Зимой 1989 году мне посчастливилось побывать в квартире Соломона Марковича на Тверской. Я преподнёс гвоздику престарелой, похожей на Фаину Раневскую, супруге Хромченко Цецилии Израйлевне, которая, побеждённая болезнью, почти недвижно сидела на диване, и мы прошли в продолговатую комнату с длинным столом посредине, где хозяин усадил меня и сел напротив. Я приготовил вопросы, но неожиданно услышал вежливое: «Ну, расскажите мне поподробнее о себе».

Круглолицый Хромченко смотрел на меня с бесконечно спокойной полуулыбкой ленивыми, как у захмелевшего и засыпающего человека, глазами (ходил, однако, легко и бодро, как тридцатилетний мужчина). О своём оперном прошлом вспоминал неторопливо и будто безучастно, а себя похвалил только в одном: никогда никому не пакостил, никогда не знал, что такое делать интриги («потому и пребываю в прекрасной форме», – раскрыл он секрет); зато с увлечением признался, что по нотам, которые прислал ему товарищ из Прибалтики, разучивает забытые всеми цыганские романсы: хочет выпустить очередную пластинку.
– С последней пластинкой, где еврейские песни, пришлось потрудиться, – Соломон Маркович вздохнул с шутливой досадой. – Язык свой забыл, пришлось петь по бумажке. «Здравствуй», «спасибо», «пожалуйста» – это помню, и всё…

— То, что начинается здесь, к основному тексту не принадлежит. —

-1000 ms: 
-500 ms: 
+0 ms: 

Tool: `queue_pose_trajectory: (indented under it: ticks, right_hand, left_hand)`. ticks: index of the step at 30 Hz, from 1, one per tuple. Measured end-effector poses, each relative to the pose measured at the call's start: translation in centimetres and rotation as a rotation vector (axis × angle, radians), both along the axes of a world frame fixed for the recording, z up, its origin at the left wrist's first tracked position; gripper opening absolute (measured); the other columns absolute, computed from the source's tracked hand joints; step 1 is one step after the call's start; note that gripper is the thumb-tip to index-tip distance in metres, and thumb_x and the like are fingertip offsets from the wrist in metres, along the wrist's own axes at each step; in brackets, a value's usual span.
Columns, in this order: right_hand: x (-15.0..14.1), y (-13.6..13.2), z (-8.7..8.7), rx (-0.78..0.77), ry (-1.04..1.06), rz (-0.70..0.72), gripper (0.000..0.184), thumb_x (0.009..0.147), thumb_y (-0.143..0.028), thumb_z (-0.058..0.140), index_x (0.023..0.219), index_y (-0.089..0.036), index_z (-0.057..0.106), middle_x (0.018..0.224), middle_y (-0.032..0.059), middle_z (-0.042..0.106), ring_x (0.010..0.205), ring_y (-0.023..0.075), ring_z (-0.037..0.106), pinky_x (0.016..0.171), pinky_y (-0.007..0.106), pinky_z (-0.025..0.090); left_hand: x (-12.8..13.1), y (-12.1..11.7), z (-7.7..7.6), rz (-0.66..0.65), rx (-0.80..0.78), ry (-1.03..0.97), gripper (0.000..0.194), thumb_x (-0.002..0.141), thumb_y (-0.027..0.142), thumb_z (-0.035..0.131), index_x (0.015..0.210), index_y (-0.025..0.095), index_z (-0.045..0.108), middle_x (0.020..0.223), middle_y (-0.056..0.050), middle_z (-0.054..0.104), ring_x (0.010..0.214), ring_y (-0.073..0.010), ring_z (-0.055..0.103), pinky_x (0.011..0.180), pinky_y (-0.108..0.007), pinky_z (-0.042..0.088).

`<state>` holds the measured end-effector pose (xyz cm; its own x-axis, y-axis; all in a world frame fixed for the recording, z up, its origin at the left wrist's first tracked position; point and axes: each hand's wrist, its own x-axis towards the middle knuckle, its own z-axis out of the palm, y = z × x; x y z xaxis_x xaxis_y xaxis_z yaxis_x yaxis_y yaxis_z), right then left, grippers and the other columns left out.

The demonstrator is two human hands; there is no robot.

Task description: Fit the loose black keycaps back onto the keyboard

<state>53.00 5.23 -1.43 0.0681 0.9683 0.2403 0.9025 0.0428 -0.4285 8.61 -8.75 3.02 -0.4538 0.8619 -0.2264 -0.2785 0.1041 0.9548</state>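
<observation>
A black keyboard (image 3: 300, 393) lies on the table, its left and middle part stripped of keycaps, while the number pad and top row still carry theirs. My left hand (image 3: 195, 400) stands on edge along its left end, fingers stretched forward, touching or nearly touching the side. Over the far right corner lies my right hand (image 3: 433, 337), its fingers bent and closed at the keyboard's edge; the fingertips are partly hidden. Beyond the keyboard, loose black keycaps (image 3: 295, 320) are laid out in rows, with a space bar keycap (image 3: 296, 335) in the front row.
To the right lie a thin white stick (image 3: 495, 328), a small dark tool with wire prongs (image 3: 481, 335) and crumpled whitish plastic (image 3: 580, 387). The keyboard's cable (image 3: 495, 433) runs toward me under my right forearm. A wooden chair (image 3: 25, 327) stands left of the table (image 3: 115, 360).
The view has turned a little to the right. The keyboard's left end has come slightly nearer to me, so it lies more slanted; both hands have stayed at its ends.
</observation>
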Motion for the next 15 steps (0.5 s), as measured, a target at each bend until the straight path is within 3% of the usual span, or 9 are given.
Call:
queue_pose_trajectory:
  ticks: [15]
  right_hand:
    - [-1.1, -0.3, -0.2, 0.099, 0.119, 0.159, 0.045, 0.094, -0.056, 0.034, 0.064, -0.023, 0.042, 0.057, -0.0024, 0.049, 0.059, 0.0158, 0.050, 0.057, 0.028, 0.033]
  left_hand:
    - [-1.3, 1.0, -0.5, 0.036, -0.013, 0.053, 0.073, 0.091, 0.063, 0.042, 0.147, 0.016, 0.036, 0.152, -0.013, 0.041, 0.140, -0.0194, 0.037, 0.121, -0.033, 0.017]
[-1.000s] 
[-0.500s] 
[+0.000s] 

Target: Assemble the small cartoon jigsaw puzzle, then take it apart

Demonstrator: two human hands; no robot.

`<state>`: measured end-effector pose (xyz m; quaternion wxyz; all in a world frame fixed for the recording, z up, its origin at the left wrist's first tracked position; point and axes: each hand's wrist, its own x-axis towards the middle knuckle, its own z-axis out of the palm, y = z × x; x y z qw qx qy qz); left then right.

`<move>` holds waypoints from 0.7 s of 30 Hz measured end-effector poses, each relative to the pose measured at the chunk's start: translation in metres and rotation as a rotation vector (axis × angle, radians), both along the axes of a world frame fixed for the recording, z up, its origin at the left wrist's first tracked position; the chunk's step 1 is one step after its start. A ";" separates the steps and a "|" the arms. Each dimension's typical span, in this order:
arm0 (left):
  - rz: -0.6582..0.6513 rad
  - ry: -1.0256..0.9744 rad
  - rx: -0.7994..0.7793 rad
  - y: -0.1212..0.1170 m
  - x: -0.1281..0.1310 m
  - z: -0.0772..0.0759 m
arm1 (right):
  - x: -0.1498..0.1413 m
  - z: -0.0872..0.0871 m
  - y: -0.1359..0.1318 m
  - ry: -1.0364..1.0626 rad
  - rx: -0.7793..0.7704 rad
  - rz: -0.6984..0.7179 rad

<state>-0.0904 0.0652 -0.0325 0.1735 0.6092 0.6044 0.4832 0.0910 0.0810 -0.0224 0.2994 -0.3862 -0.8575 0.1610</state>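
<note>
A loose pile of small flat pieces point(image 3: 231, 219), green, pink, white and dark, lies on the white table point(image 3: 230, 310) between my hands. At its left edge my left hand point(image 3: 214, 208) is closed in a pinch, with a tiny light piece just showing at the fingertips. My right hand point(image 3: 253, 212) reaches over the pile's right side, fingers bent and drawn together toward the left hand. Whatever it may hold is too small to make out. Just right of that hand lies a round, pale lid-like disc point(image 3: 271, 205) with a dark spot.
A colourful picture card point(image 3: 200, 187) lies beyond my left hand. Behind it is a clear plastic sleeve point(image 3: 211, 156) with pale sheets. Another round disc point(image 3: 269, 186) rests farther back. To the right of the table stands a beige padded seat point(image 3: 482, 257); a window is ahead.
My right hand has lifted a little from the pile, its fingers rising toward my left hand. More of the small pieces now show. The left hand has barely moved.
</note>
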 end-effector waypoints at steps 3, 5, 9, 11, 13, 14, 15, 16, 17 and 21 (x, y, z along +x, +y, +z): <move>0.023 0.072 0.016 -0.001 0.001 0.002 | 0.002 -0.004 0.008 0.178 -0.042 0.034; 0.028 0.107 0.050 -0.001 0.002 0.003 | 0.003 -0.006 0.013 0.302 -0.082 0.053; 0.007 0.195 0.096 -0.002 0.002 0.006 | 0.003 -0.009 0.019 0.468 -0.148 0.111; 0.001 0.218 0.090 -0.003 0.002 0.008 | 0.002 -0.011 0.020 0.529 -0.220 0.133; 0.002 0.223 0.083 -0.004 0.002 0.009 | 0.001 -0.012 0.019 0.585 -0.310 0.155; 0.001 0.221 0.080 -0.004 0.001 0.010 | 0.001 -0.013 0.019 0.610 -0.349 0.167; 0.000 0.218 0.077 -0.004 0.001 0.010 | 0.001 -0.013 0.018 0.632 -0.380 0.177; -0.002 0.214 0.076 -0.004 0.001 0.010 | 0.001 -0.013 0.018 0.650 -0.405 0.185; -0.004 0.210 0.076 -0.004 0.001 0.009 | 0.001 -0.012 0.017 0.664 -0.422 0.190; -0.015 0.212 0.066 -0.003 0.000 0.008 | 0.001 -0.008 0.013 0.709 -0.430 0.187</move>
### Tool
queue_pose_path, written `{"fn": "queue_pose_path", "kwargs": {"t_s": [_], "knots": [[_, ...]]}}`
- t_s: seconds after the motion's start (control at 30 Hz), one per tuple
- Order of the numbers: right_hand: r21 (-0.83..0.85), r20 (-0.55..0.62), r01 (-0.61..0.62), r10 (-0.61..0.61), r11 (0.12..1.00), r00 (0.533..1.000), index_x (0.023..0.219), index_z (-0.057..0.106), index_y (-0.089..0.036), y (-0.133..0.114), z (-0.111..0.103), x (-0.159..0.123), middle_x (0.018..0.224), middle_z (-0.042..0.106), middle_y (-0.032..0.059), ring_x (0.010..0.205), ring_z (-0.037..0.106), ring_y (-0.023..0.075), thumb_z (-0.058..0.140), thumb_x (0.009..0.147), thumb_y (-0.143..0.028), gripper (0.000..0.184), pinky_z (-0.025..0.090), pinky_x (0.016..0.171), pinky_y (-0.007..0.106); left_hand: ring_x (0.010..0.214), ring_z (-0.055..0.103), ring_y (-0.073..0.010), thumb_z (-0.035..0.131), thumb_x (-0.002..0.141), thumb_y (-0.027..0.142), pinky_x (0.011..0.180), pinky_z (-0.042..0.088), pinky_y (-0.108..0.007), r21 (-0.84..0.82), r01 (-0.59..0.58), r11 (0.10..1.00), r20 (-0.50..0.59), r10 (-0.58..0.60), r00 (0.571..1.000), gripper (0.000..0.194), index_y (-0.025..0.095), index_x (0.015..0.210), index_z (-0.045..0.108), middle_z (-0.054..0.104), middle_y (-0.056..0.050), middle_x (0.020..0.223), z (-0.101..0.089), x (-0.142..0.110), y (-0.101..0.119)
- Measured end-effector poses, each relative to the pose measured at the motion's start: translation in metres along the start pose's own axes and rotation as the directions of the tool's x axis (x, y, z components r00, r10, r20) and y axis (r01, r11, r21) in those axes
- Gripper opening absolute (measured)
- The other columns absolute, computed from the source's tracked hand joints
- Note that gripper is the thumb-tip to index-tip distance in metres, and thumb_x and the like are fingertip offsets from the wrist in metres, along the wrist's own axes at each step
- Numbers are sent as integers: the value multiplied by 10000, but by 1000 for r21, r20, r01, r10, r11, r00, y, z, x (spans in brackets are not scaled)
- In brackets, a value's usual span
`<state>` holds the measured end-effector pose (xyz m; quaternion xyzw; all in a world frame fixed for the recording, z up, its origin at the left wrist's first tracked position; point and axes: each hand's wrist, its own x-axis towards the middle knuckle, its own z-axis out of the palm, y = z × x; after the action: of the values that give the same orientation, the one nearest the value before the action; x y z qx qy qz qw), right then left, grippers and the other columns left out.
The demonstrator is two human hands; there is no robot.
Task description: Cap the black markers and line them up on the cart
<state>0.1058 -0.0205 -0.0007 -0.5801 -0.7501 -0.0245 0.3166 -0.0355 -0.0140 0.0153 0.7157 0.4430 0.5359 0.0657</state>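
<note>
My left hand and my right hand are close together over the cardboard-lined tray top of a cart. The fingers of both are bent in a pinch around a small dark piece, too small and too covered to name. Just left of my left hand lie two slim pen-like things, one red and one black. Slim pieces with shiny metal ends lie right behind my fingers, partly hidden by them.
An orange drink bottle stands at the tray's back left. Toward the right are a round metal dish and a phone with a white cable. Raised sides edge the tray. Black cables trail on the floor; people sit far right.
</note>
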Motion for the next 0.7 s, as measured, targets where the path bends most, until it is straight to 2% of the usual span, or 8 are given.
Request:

(«А как будет по-еврейски «до свиданья?» – спросил я потом, в дверях, прощаясь. Соломон Маркович застыл в задумчивости, затем растерянно произнёс: «Не помню… Плохой я еврей!»)
Через год, оказавшись в Москве, я позвонил ему, спросил, как чувствует себя Цецилия Израйлевна. «Умерла! – с философским спокойствием протянул Хромченко (мол, что теперь поделаешь») и без перехода продолжил: – Я всё ещё разучиваю романсы и неаполитанские песни, вы слышали на пластинках, как я их пою? – И пропел: – «Пой мне, хочу ещё раз, дорогая, услышать голос твой…». Я понял, что петь для него так же естественно, как и говорить.
Московская спешка отвлекала меня от визитов к Соломону Марковичу, а потом и переписка сошла на нет: пару лет я не получал от Хромченко новогодних открыток, пару лет и сам не звонил. А в очередной раз (прошло лет десять после нашей встречи) приехал в Москву – и вздрогнул от внезапной мысли: ведь Соломону Марковичу уже за девяносто!
Набрался мужества, позвонил. Откликнулся молодой голос – наверное, внучка, улыбчивая черноглазая девушка, с которой я познакомился в дверях, уходя в тот памятный день от Соломона Марковича. Я всё и сказал как есть: связь утеряна, ничего не знаю о его судьбе; жив ли?
– Жив! – радостно откликнулся голос. – И поёт! Нет, он не дома. Он в Израиле, уехал по контракту преподавать вокал. А в Москву приезжает только на лето.
«Такой до ста доживёт!» – так же радостно подумал я.